§ About this task
Please copy the lines below, exactly as they are, from the one with "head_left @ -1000" through the one with "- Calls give", and leave out the pictures.

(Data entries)

○ ○ ○ ○ ○

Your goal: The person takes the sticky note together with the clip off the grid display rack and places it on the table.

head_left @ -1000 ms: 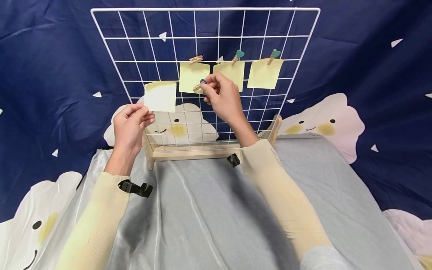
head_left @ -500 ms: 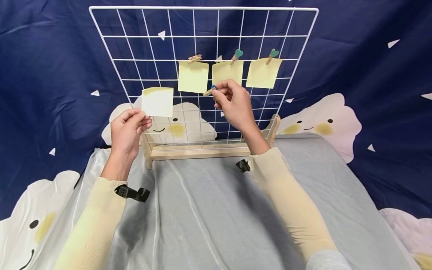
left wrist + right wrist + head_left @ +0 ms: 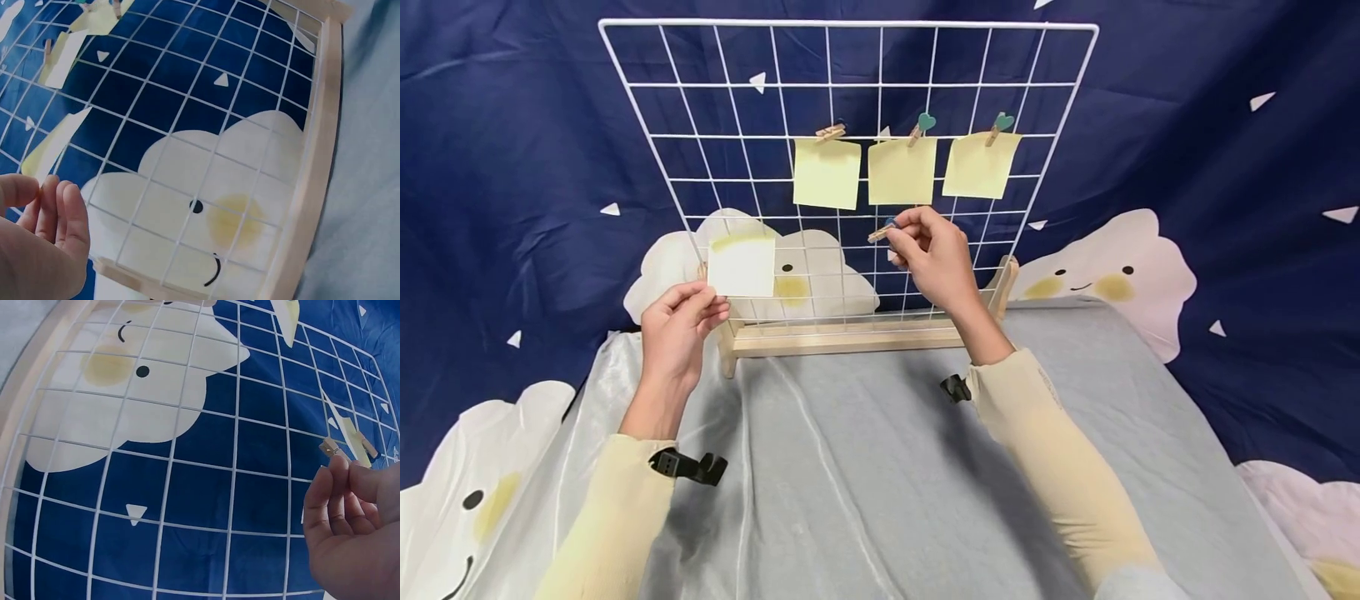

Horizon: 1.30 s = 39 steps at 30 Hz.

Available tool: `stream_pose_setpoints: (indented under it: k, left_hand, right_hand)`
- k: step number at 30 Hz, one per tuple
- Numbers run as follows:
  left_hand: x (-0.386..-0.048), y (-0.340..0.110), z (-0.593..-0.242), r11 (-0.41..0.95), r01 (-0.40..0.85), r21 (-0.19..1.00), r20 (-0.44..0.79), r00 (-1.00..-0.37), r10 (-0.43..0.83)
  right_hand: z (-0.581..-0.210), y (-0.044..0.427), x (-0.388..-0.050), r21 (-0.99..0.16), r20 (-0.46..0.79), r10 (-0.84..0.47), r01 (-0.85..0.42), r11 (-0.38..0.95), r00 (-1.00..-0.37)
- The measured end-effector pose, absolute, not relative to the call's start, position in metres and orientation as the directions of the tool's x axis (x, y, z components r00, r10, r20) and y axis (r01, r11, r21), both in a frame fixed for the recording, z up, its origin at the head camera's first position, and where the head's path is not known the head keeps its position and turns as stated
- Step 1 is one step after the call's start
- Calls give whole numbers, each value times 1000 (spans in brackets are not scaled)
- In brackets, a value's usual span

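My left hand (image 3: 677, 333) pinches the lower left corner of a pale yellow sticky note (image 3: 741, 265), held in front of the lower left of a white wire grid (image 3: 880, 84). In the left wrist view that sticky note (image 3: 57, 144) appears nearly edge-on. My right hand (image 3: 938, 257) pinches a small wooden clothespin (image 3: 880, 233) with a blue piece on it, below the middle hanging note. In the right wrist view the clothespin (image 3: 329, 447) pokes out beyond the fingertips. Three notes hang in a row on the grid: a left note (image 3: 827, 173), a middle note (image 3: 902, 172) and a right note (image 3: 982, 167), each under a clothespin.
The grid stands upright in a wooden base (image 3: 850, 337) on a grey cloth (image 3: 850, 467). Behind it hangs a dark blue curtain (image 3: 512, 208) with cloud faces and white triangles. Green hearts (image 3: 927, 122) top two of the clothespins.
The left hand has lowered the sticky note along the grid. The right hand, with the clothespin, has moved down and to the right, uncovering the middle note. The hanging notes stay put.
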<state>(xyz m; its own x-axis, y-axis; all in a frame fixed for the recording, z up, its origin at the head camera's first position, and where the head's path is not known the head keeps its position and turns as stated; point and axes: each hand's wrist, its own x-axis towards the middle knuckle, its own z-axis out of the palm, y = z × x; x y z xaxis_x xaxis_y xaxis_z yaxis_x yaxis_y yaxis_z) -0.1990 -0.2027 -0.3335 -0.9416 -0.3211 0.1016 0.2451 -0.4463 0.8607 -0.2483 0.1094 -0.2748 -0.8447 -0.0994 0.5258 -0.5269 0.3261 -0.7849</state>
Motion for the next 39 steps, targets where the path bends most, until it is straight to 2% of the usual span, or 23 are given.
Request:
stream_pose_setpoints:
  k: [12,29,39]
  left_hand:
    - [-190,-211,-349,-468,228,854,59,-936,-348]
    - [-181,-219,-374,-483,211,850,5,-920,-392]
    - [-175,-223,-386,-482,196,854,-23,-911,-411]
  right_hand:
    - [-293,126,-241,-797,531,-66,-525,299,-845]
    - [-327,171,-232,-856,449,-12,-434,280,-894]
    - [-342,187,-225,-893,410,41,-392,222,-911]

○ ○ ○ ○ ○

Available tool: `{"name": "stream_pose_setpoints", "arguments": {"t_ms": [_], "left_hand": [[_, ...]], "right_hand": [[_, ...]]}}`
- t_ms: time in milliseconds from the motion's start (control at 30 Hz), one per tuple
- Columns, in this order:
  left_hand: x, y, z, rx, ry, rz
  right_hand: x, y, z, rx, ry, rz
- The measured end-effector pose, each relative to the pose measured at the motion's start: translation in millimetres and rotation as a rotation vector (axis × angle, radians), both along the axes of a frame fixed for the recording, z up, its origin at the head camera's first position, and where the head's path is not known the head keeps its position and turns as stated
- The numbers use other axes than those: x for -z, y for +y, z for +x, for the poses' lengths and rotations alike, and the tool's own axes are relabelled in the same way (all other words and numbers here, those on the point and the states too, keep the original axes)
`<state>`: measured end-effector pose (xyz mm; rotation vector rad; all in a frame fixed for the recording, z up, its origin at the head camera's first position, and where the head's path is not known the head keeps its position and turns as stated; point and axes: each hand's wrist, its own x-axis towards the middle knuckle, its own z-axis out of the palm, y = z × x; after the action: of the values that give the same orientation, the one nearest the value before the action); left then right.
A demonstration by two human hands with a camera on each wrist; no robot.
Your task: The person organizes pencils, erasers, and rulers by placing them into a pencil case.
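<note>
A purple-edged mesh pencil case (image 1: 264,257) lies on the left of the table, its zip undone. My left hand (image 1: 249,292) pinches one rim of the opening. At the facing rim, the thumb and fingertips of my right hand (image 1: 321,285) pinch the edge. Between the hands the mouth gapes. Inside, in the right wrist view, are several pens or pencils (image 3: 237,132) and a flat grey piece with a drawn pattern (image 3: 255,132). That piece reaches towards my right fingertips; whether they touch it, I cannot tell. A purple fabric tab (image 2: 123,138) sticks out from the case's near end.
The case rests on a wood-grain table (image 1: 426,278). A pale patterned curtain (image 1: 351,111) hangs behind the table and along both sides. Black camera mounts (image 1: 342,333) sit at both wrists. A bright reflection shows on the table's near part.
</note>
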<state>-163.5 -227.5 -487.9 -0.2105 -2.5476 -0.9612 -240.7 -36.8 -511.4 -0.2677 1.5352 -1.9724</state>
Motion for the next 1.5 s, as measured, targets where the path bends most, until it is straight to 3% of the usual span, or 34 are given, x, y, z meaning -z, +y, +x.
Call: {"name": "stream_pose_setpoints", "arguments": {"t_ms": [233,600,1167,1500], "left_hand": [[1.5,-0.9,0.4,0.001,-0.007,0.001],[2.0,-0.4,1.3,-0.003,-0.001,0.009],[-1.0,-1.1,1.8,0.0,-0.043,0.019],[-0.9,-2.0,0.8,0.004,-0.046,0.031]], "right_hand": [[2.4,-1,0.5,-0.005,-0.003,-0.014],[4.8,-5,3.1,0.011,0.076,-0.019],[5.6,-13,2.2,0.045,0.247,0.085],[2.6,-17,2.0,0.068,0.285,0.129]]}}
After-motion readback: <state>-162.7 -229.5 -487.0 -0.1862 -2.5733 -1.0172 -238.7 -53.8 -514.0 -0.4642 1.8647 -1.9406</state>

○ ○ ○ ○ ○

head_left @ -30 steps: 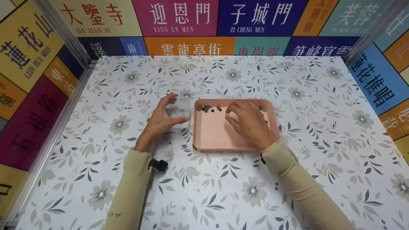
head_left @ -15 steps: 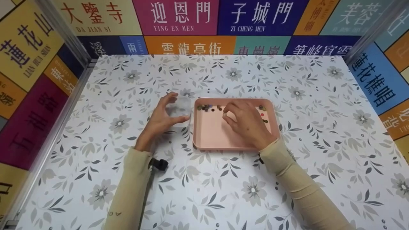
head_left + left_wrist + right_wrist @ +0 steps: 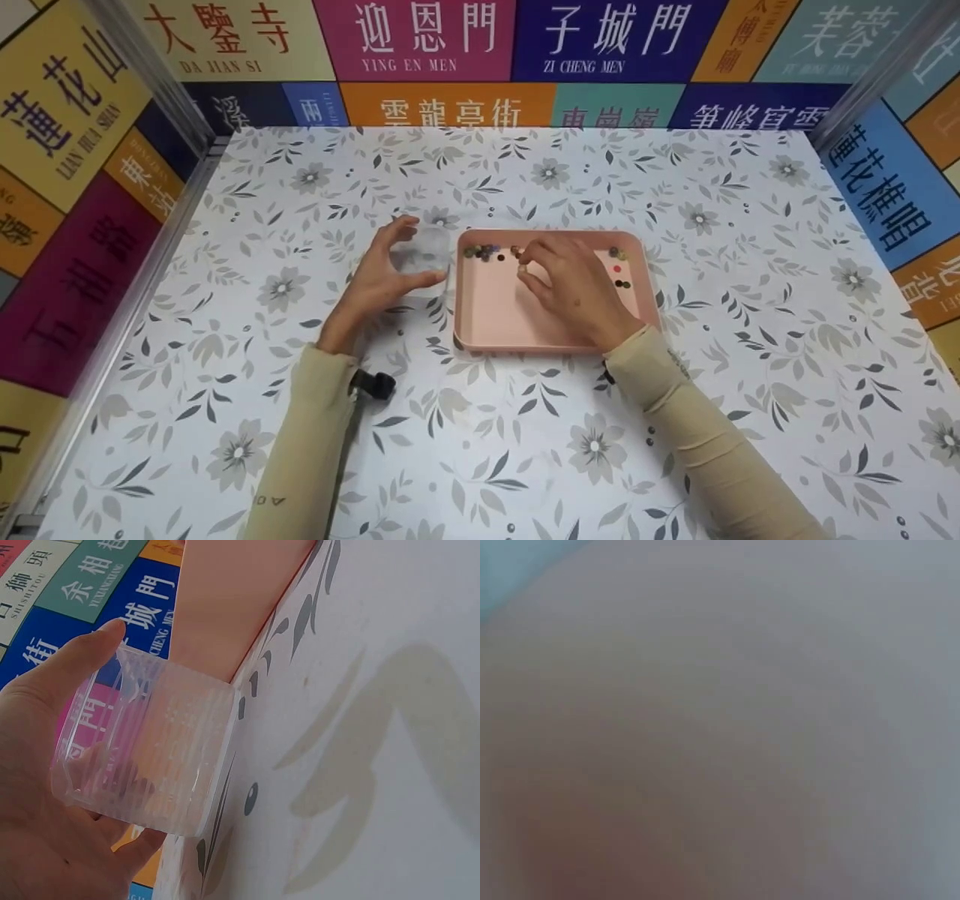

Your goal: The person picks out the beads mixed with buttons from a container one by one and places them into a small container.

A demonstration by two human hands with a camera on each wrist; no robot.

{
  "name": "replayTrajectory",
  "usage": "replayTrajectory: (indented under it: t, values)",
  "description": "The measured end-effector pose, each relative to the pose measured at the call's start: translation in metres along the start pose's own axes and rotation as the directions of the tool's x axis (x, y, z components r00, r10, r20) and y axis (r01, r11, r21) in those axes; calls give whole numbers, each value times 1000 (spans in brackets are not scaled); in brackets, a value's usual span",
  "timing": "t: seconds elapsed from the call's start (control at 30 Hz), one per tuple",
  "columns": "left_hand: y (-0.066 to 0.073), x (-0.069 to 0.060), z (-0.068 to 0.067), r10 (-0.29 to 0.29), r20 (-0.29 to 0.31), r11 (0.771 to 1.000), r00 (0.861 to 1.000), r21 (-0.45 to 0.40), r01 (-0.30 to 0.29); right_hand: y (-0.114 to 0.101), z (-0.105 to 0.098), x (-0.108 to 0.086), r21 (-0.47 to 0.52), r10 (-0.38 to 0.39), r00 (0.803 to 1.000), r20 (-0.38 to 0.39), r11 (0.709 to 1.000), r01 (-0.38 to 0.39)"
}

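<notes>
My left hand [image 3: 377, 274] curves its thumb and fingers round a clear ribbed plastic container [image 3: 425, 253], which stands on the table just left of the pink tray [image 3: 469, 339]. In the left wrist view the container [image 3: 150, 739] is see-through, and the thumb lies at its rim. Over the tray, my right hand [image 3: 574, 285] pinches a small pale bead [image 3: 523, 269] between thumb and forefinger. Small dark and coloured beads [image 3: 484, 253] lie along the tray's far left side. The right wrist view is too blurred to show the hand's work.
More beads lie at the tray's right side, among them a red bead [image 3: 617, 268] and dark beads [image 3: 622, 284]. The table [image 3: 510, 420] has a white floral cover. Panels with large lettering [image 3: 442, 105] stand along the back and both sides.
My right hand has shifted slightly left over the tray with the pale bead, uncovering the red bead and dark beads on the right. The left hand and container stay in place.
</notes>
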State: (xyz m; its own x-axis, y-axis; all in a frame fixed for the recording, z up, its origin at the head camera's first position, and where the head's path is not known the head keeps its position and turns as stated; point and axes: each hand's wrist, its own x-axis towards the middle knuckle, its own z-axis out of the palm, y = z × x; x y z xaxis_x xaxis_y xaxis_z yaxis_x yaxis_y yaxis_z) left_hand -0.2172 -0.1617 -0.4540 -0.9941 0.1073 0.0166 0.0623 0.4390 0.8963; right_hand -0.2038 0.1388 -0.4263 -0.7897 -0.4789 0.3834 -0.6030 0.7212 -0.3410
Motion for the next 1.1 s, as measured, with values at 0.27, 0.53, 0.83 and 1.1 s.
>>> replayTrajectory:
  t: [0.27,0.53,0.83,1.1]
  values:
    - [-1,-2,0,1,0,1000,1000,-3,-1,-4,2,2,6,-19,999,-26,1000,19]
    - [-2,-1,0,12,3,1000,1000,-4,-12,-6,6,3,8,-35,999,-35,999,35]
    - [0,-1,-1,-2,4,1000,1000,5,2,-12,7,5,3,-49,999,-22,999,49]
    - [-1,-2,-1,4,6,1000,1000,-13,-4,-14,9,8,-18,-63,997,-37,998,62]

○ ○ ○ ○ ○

§ Solution below
head_left @ -1000 ms: 
head_left @ -500 ms: 
left wrist + right wrist + head_left @ +0 ms: 

Horizon: 1.30 s = 39 steps at 30 Hz.

Available tool: `stream_pose_setpoints: (indented under it: k, left_hand, right_hand)`
- k: step number at 30 Hz, one per tuple
- Numbers run as follows:
  left_hand: x (-0.386..-0.048), y (-0.340..0.110), z (-0.593..-0.242), r11 (-0.41..0.95), r01 (-0.40..0.85), r21 (-0.19..1.00), r20 (-0.44..0.79), r00 (-1.00..-0.37), r10 (-0.43..0.83)
  right_hand: z (-0.581..-0.210), y (-0.044..0.427), x (-0.388..-0.050), r21 (-0.99..0.16), r20 (-0.46..0.79), r10 (-0.84..0.47), r01 (-0.85..0.42), r11 (-0.38..0.95), r00 (-1.00..-0.37)
- The measured end-effector pose, absolute, not relative to the call's start, position in metres and orientation as the directions of the tool's x axis (x, y, z components r00, r10, r20) and y axis (r01, r11, r21), both in a frame fixed for the recording, z up, its origin at the head camera's first position, and where the head's path is not known the head keeps its position and turns as stated
- Step 1 is one step after the call's start
- Calls give whole numbers, each value times 1000 (spans in brackets are not scaled)

Nothing else is needed to complete the exercise.